I should more excited about my experience than I feel. Constantly lingering in the back of my mind is the question "should I have come back?". Trust me it's not a good feeling to have, questioning my decision. Never have a made a decision so big that I felt was possibly a mistake. In the past, every decision I have made has been a learning experience. Being back here though I feel is not a learning experience but instead is not the place I should be right now.

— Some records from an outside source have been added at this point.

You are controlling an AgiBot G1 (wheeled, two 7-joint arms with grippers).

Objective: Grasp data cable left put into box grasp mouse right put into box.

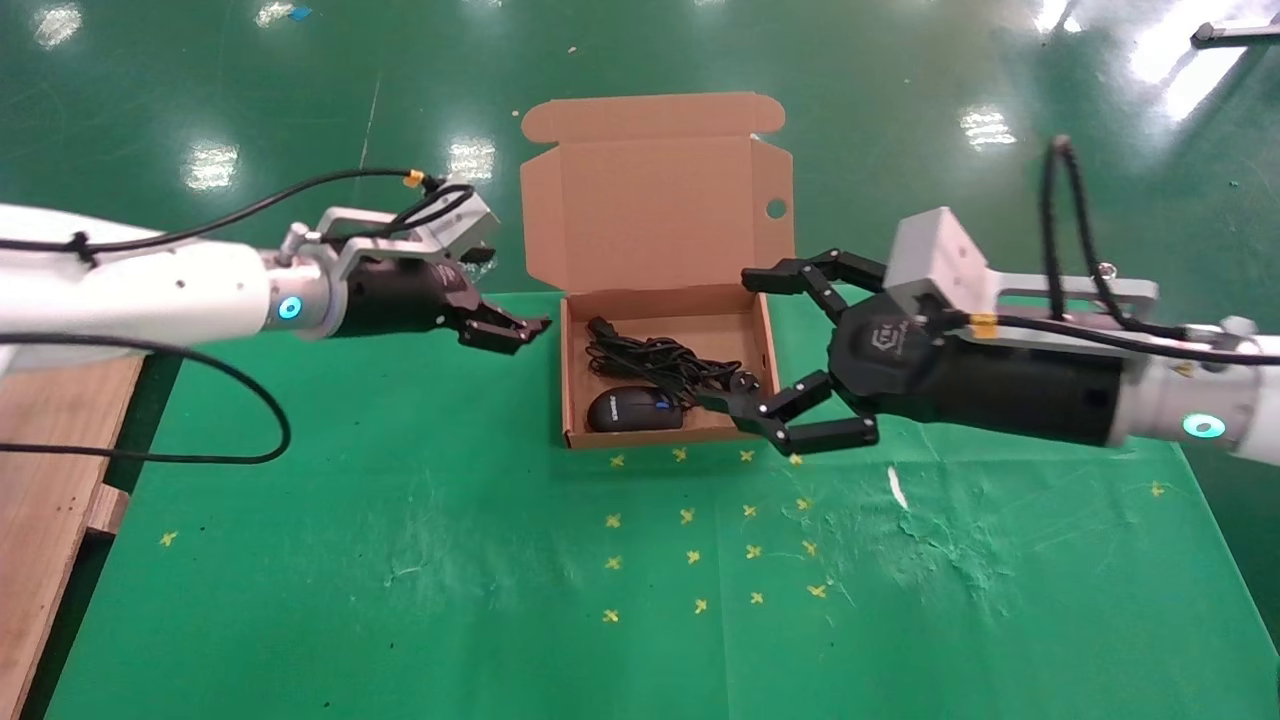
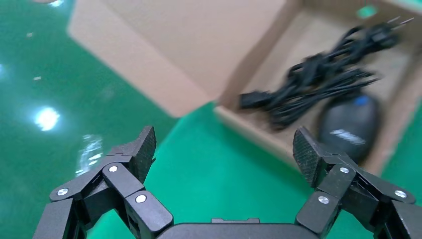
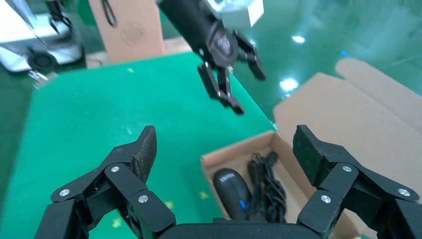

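Observation:
The brown box (image 1: 664,298) stands open on the green mat, its lid up at the back. Inside lie the bundled black data cable (image 1: 655,360) and the black mouse (image 1: 634,410), the mouse nearest the front wall. My left gripper (image 1: 508,312) hovers open and empty just left of the box. My right gripper (image 1: 748,348) hovers open and empty over the box's right wall. The left wrist view shows the open left gripper (image 2: 224,142), the cable (image 2: 318,74) and the mouse (image 2: 348,129). The right wrist view shows the open right gripper (image 3: 224,137), the mouse (image 3: 231,191), the cable (image 3: 266,184) and the left gripper (image 3: 231,74).
Yellow cross marks (image 1: 690,520) dot the mat in front of the box, with a white scuff (image 1: 895,487) to their right. A wooden surface (image 1: 40,480) borders the mat's left edge. A tall cardboard carton (image 3: 132,27) stands beyond the mat in the right wrist view.

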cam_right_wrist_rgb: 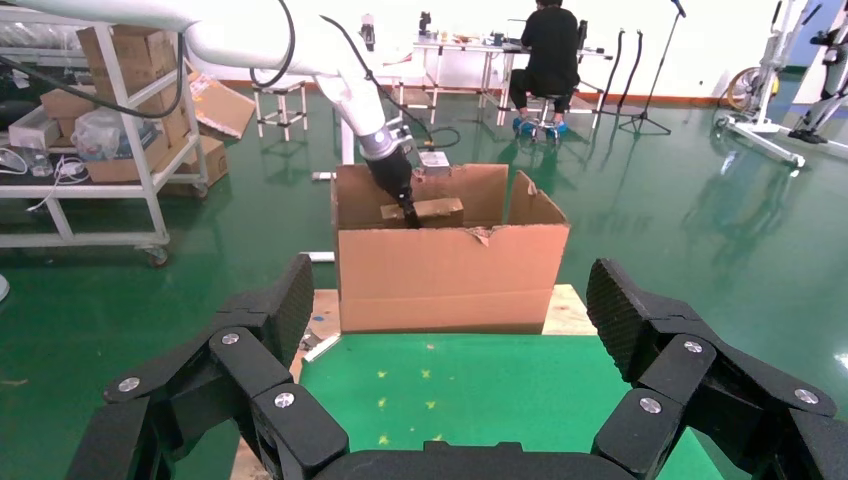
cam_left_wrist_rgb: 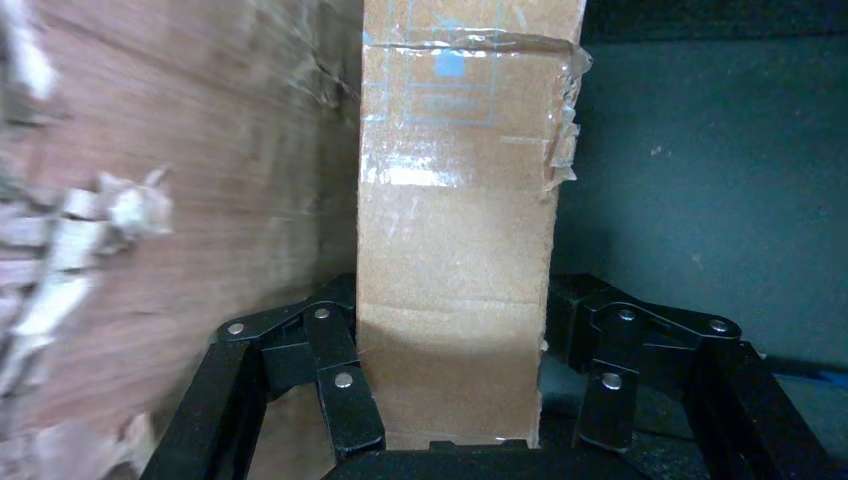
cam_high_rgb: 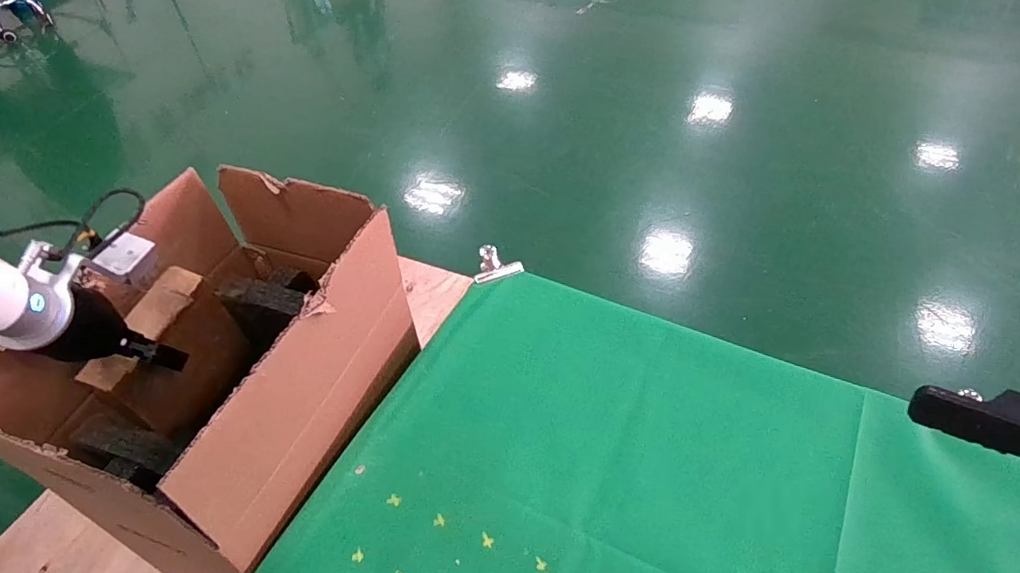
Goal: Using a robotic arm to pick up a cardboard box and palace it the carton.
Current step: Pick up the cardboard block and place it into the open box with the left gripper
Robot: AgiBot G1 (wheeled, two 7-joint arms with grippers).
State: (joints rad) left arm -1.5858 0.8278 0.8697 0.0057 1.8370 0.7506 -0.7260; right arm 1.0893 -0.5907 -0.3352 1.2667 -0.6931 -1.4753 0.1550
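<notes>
The left pincer [cam_high_rgb: 156,354] is clamped on the cardboard box [cam_high_rgb: 140,327], held inside the carton [cam_high_rgb: 304,377] at the worktop's left; only release remains. The right pincer [cam_right_wrist_rgb: 450,330] waits apart, far right.

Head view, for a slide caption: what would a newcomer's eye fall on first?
The large carton at the wooden table's left end, flaps up, with the left gripper inside it shut on the small cardboard box. Next, the bright green cloth over the rest of the table, with the right gripper open at its right edge.
</notes>
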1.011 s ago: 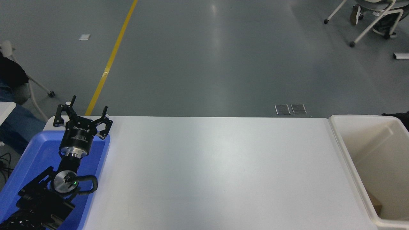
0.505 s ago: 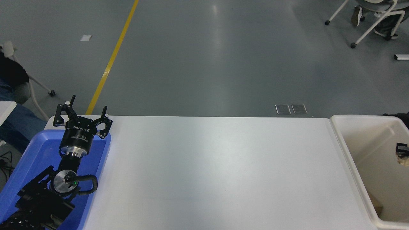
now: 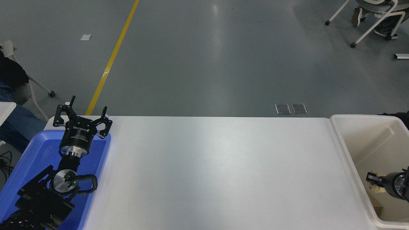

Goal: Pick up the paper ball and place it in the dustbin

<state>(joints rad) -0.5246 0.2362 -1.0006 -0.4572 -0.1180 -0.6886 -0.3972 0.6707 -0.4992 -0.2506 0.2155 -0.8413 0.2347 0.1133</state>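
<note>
The cream-white dustbin (image 3: 347,159) stands at the table's right end. My right gripper (image 3: 372,181) comes in from the right edge, low inside the dustbin, shut on the tan paper ball (image 3: 377,189), which is partly hidden by the fingers. My left gripper (image 3: 83,110) is parked open at the lower left, above the far end of the blue tray (image 3: 28,153).
A brown scrap (image 3: 377,208) lies on the dustbin's floor. The white table (image 3: 217,166) spans the middle. A person's leg in blue (image 3: 16,123) and a chair are at the far left. Wheeled chairs (image 3: 367,19) stand at the top right.
My right gripper came into view from the right edge with the paper ball and moved down and left into the dustbin. The left arm has not moved.
</note>
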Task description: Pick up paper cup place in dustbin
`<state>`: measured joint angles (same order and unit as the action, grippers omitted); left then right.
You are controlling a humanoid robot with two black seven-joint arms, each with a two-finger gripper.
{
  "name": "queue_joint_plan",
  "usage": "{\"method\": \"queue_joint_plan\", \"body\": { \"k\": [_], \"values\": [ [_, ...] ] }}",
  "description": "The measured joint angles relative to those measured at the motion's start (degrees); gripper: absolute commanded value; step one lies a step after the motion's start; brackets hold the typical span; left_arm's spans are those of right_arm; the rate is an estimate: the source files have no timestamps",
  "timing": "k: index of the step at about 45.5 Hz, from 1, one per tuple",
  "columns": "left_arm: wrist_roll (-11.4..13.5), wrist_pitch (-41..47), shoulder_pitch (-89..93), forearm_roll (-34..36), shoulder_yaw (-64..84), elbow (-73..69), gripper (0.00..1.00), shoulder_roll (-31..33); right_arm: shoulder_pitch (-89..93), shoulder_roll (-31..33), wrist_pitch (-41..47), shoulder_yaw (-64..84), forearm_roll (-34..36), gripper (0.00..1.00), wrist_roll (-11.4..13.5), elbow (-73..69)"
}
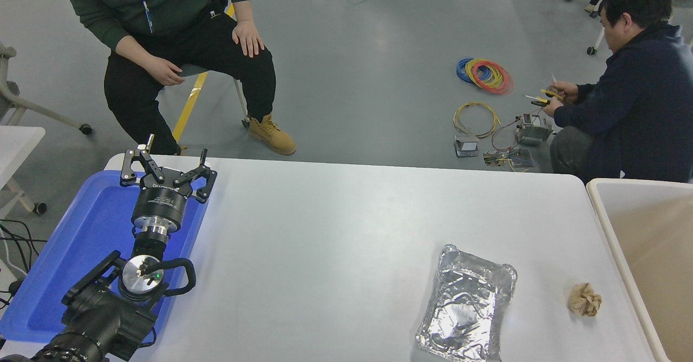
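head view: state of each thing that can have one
left claw: open, empty, over the blue tray
foil tray: crinkled, empty, flat on the table
paper ball: crumpled, on the table beside the bin
bin: open top, visible part empty
right claw: not in view
cup: not in view

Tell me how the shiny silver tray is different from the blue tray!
The silver tray is crinkly foil, while the blue tray is smooth. The silver tray looks smaller than the blue tray. The silver tray sits near the right side of the table with nothing over it, while the blue tray sits at the left edge with the robot's left hand above it. Both are rectangular with raised rims and lie flat.
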<state>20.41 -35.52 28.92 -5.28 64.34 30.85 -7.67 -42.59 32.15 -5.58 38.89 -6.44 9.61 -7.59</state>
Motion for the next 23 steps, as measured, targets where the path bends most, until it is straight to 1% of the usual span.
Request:
{"method": "queue_joint_plan", "body": {
  "k": [12, 21, 22, 23],
  "values": [
    [0.0, 0.0, 0.0, 0.0, 0.0, 0.0, 1.0, 0.0, 4.6, -2.9, -2.1, -3.5, 0.1, 0.0, 0.0, 0.1],
    [0.0, 0.0, 0.0, 0.0, 0.0, 0.0, 1.0, 0.0, 6.2, -3.7, -2.6, -4.6, 0.2, 0.0, 0.0, 0.1],
    [0.0, 0.0, 0.0, 0.0, 0.0, 0.0, 1.0, 0.0, 6.3, -3.7, -2.7, -4.7, 0.2, 0.06, 0.0, 0.1],
    [0.0, 0.0, 0.0, 0.0, 0.0, 0.0, 1.0, 0.0, 6.4, -3.8, -2.7, -4.8, 0.2, 0.17, 0.0, 0.1]
  ]
}}
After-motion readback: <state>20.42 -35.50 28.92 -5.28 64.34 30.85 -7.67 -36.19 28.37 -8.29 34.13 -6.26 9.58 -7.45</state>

There has not been anything bad about my program: great job, leaders, and roommates. But have you ever felt God was this God's plan and timing or my own? Decision making about the future could be playing a lot into my reasoning. With graduation inching closer upon me, I wish I knew my next step in life, where I want to live, whether or not to go to grad school, career paths. These thoughts make my heart grow heavy. I hate to think my heavy heart is keeping me from truly enjoying all Disney has to over.
This is sort of a different kind of post than I normally share. I feel that I should express concerns I have in life and that my life isn't all pixie dust and grand adventures. My life is not perfect and it definitely is not figured out! I will continue to seek God's help in my journey and ask that anyone reading this pray for direction for me.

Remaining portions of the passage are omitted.